» WHAT TO WORK ON: Below is a listing; print exactly its lines from the one containing "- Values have" down to the one containing "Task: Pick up", both inclusive, with every picture left out.

-- INFORMATION SUPPLIED follows --

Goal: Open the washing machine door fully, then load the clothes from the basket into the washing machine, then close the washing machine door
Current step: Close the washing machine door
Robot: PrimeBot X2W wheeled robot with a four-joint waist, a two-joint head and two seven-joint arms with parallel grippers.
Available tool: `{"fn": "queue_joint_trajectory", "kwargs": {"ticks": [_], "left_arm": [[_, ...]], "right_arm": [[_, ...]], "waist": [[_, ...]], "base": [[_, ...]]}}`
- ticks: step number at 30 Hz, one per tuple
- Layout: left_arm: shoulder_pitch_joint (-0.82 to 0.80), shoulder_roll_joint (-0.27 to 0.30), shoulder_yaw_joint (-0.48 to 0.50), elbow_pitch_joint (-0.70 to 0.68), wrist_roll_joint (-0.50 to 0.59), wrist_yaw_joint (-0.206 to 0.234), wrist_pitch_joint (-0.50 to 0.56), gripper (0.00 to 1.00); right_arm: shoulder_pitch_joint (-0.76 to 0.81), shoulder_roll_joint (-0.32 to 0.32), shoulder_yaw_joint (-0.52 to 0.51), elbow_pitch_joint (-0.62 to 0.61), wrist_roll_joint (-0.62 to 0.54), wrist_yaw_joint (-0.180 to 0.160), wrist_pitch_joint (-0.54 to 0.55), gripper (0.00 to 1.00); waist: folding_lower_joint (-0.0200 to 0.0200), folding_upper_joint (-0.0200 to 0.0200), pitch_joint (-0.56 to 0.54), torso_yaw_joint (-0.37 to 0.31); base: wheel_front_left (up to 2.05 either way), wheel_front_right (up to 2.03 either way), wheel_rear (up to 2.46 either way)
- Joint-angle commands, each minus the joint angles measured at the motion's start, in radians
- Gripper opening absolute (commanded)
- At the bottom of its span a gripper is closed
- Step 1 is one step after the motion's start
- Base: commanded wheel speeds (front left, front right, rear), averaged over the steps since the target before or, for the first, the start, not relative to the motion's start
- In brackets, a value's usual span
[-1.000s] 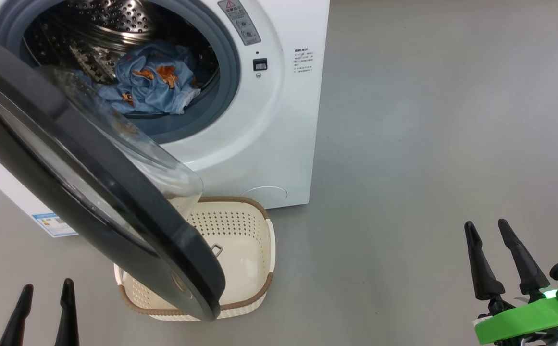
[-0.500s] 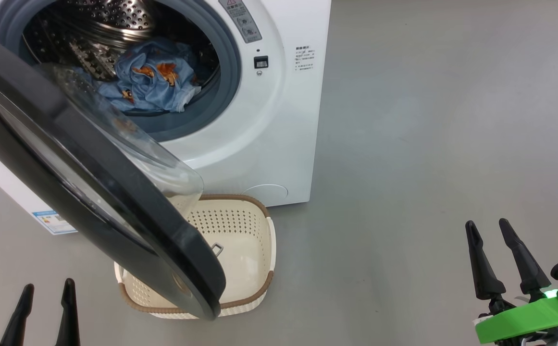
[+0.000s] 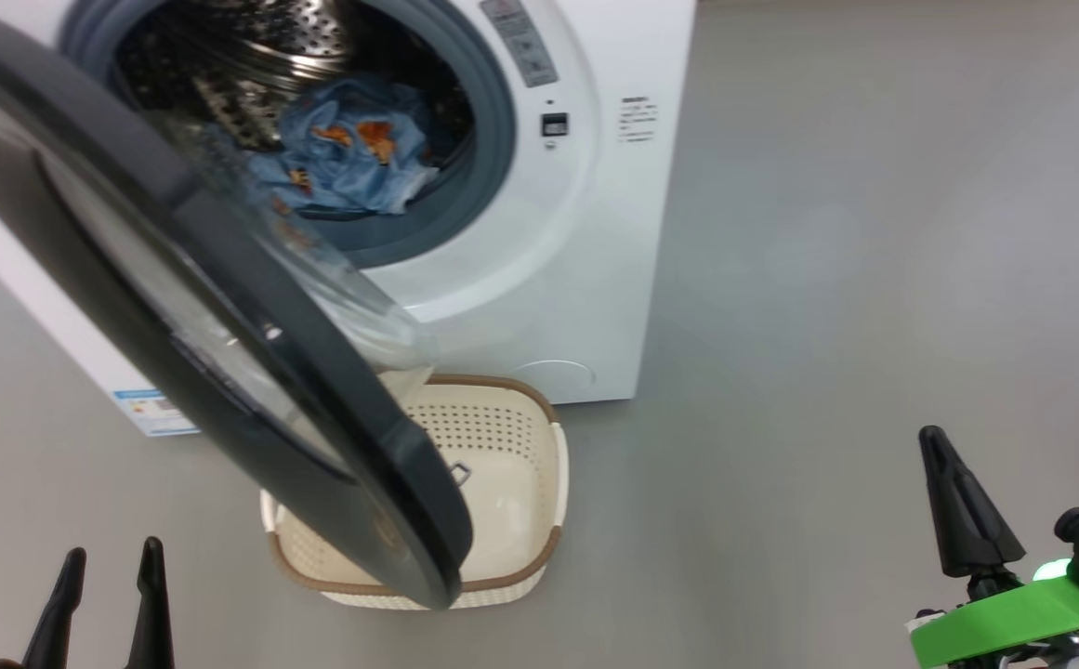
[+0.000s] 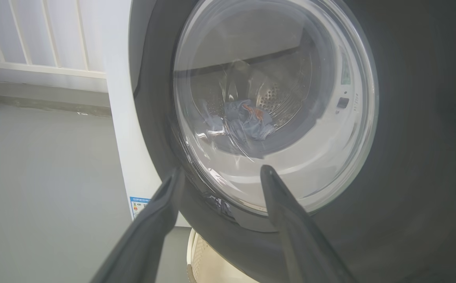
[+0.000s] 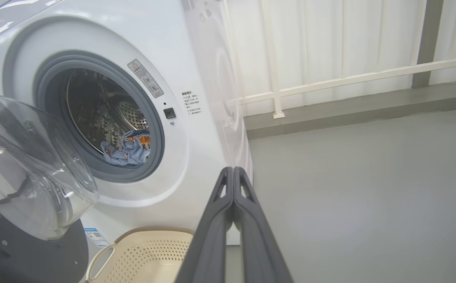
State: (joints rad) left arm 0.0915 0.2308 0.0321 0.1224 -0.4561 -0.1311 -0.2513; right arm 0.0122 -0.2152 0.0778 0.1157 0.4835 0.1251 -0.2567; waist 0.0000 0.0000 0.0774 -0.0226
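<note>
The loading looks done, so the step in hand is closing up. The clothes (image 3: 353,158) lie inside the drum of the washing machine (image 3: 595,232), low and towards the front. What shows of the floor of the basket (image 3: 493,437) is bare, though the door hides part of it, so I can't be sure the smaller cream piece went in as well.

The washing machine door (image 3: 130,214) stands swung wide, its free edge hanging over the basket. Your left gripper (image 4: 223,171) faces the door's outer side with its fingers spread and nothing between them. Your right gripper (image 5: 232,169) has its fingers pressed together on nothing, off to the right and well clear of the machine.

- Use the left arm — it is already on the pushing side.
- Set a finger against the dark ring near the free edge rather than on the glass bowl, which I'd expect to be slippery.
- Follow the door's arc instead of driving straight ahead.
- First check the blue cloth's front edge — it sits near the grey seal's lower lip and could get pinched.
- Finish with a firm press so the latch catches.
</note>
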Motion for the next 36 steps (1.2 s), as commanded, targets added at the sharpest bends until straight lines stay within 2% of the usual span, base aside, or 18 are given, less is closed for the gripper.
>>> {"fn": "queue_joint_trajectory", "kwargs": {"ticks": [1, 9, 22, 30, 36], "left_arm": [[-0.012, 0.012, 0.037, -0.029, 0.003, 0.000, -0.010, 1.00], [0.003, -0.018, 0.020, -0.024, 0.003, 0.000, -0.010, 1.00], [0.024, -0.028, -0.018, -0.010, -0.007, 0.000, -0.010, 1.00], [0.026, -0.024, -0.034, -0.008, -0.013, 0.000, -0.010, 1.00], [0.028, -0.028, -0.038, -0.010, -0.016, 0.000, -0.010, 1.00]], "right_arm": [[-0.015, -0.017, 0.027, -0.031, -0.002, 0.006, -0.005, 0.00], [-0.056, -0.023, 0.099, -0.068, 0.001, 0.006, -0.005, 0.00], [-0.152, -0.018, 0.330, -0.193, -0.019, 0.006, -0.005, 0.00], [-0.175, -0.006, 0.496, -0.236, -0.023, 0.006, -0.005, 0.00], [-0.168, 0.005, 0.562, -0.174, 0.001, 0.006, -0.005, 0.00]], "waist": [[0.0000, 0.0000, -0.013, 0.036], [0.0000, 0.0000, -0.043, 0.145], [0.0000, 0.0000, -0.098, 0.304], [0.0000, 0.0000, -0.113, 0.373], [0.0000, 0.0000, -0.113, 0.396]], "base": [[0.00, 0.00, 0.00], [0.00, 0.00, 0.00], [0.00, 0.00, 0.00], [0.00, 0.00, 0.00], [0.00, 0.00, 0.00]]}}
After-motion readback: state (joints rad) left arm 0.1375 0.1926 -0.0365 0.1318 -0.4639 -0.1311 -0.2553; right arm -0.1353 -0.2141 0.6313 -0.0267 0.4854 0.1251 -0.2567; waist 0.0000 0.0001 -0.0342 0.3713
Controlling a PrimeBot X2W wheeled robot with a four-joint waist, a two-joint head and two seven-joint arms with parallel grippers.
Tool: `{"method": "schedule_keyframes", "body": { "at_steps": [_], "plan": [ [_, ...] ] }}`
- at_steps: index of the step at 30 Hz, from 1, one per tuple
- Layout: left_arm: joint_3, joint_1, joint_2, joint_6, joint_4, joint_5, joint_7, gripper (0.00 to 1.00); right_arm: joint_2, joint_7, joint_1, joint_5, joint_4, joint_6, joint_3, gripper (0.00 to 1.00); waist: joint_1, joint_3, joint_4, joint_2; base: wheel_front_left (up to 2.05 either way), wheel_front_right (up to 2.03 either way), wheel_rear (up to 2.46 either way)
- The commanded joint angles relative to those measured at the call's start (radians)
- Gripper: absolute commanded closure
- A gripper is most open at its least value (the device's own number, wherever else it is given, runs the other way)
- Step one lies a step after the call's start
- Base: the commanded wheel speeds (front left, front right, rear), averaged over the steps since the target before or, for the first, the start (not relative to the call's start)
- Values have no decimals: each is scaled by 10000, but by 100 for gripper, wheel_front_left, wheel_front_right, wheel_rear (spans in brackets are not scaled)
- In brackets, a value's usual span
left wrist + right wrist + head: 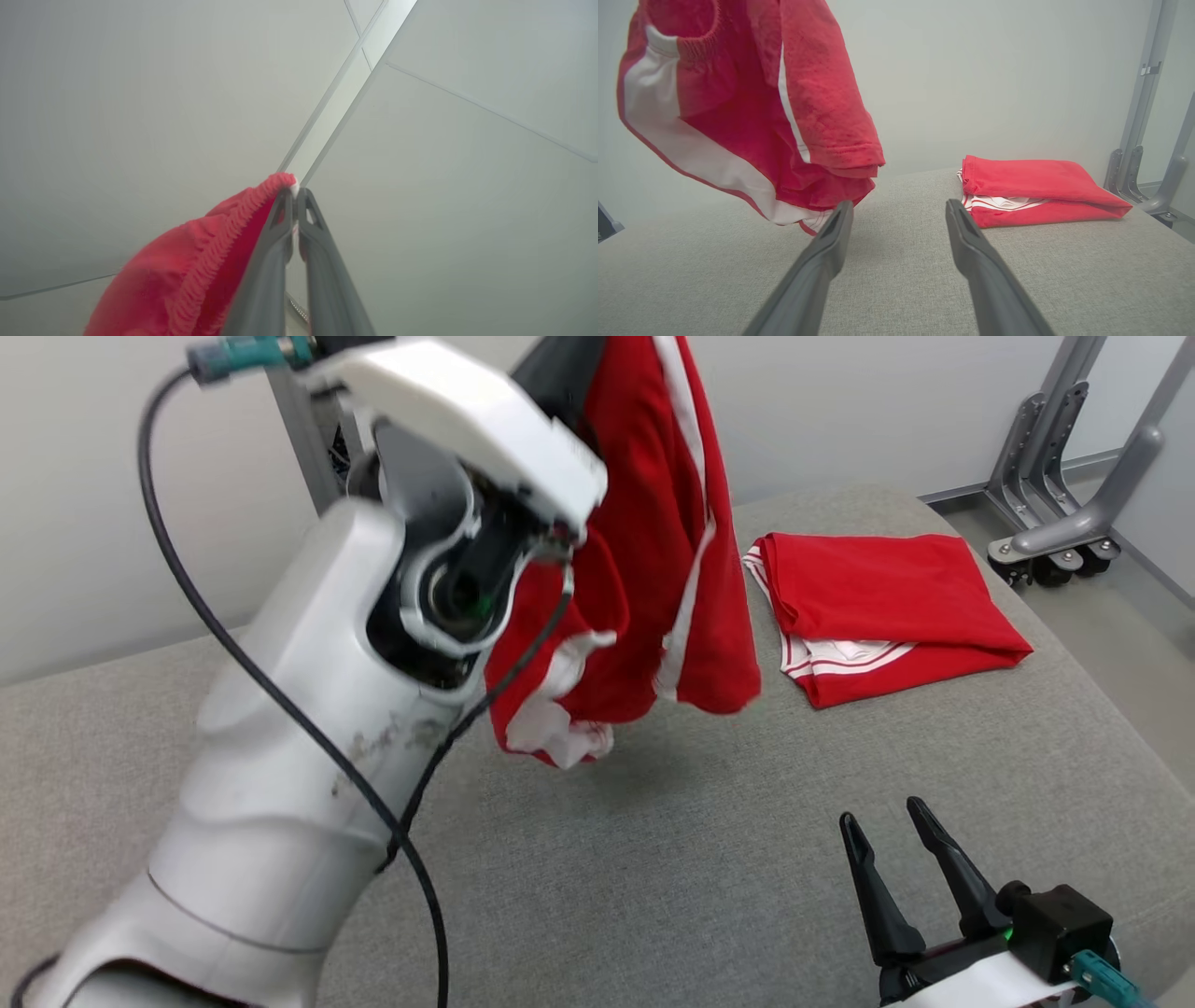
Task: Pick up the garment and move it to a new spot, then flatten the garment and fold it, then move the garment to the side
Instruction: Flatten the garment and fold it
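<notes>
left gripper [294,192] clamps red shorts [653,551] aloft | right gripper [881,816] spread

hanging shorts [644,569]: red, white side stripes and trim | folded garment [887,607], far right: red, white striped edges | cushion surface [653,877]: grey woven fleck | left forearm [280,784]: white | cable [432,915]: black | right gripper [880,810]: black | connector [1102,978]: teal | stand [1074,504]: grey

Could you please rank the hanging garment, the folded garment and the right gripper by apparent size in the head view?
1. hanging garment: largest, though partly hidden by the left arm and probably nearer the camera.
2. folded garment: somewhat smaller.
3. right gripper: smallest, despite sitting close to the camera.
</notes>
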Motion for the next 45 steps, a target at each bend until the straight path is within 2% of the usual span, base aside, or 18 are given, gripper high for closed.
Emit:
{"method": "schedule_keyframes", "body": {
  "at_steps": [1,3,5,8,11,15,16,23,25,28,32,35,36,40,45],
  "plan": [
    [-107,-539,19,336,69,-525,-197,100,20,2,81,-91,46,-3,16,0,0,-66,-81,-1,0,0,0],
    [-686,-793,18,803,785,-484,-111,100,33,2,115,-102,64,-1,-61,0,0,-108,-40,-1,0,0,0],
    [-1200,-935,60,1030,1723,-250,54,100,61,2,96,-95,55,-3,-28,0,0,-138,-72,-1,0,0,0],
    [-1746,-1062,26,787,2755,62,230,100,83,2,-59,-87,7,-1,-30,0,0,-117,-134,-1,0,0,0],
    [-2592,-1236,178,312,3446,698,327,100,127,2,-37,-65,-29,-1,-80,0,0,-86,-148,-1,0,0,0],
    [-3971,-1475,447,-497,4082,1496,1302,100,153,2,67,-84,-27,-3,-76,0,0,-64,-134,-1,0,0,0],
    [-3971,-1475,447,-497,4082,1496,1302,100,153,2,67,-84,-27,-3,-76,0,0,-64,-134,-1,0,0,0],
    [-6734,-1975,1258,-2266,4414,3218,3523,100,169,2,82,-103,-36,-1,-26,0,0,-61,-164,-1,0,0,0],
    [-6966,-1772,1358,-2706,4261,2963,4178,100,158,2,84,-114,-38,-1,-24,0,0,-86,-194,-1,0,0,0],
    [-6382,-1286,1192,-2950,3722,1613,4998,100,156,2,131,-126,-31,-1,-63,0,0,-131,-222,-1,0,0,0],
    [-5313,-1125,959,-2617,2887,341,5070,100,166,2,206,-146,-33,-1,-73,0,0,-155,-232,-1,0,0,0],
    [-4568,-1186,632,-2066,2442,-168,4581,100,173,2,196,-153,-8,-3,-44,0,0,-191,-248,-1,0,0,0],
    [-4118,-1337,406,-1709,2256,-398,4196,100,178,2,168,-158,-6,-3,-23,0,0,-217,-264,-1,0,0,0],
    [-3398,-1831,179,-1107,2221,-463,3019,100,152,2,138,-181,21,-1,34,0,0,-258,-318,-1,0,0,0],
    [-3356,-2464,55,-704,2972,77,1450,100,96,2,57,-140,52,-3,78,0,0,-231,-354,-1,0,0,0]
  ]
}}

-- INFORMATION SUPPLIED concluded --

» SOLUTION TO THIS EXERCISE:
- Values have no decimals: each is scaled by 10000, but by 100 for gripper, wheel_front_left, wheel_front_right, wheel_rear (spans in brackets are not scaled)
- In brackets, a value's usual span
left wrist + right wrist + head: 
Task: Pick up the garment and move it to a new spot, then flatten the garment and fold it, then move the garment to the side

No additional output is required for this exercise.